1.Manufacturing sector led growth of nominal and per capita gdp. While India ranks 7th in terms of nominal GDP, it ranks a dismal 131st in terms of per capita GDP.

2. Employment will increase manifold. This will augment the purchasing power of the common Indian, mitigate poverty and expand the consumer base for companies. Besides, it will help in reducing brain drain.

3. Export-oriented growth model will improve India’s Balance of Payments and help in accumulating foreign exchange reserves (which is very important given the volatility in the global economy with multiple rounds of Quantitative Easing announced by major economies).

4. Foreign investment will bring technical expertise and creative skills along with foreign capital. The concomitant credit rating upgrade will further woo investors.

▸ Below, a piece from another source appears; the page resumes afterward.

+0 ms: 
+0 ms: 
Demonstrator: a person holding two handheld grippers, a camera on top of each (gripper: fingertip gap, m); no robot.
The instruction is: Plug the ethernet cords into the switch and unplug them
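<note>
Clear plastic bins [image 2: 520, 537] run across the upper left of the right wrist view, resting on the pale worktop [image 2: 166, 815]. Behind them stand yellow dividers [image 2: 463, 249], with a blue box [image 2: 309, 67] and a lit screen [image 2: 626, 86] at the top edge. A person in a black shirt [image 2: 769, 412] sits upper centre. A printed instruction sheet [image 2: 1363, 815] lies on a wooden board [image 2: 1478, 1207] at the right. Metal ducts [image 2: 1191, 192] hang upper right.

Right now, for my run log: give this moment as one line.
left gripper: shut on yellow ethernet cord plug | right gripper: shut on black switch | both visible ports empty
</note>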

5. FIIs play a dominant role (relative to FDI) in the Indian markets. However, FIIs are highly volatile in nature and a sudden exodus of hot money from India can effect a nosedive in the bellwether indices. Make in India will give an unprecedented boost to FDI flows, bringing India back to the global investment radar.

6. The urge to attract investors will actuate substantial policies towards improving the Ease of Doing Business in India. The Government of the day will have to keep its house in order (by undertaking groundbreaking economic, political and social reforms) to market Brand India to the world at large.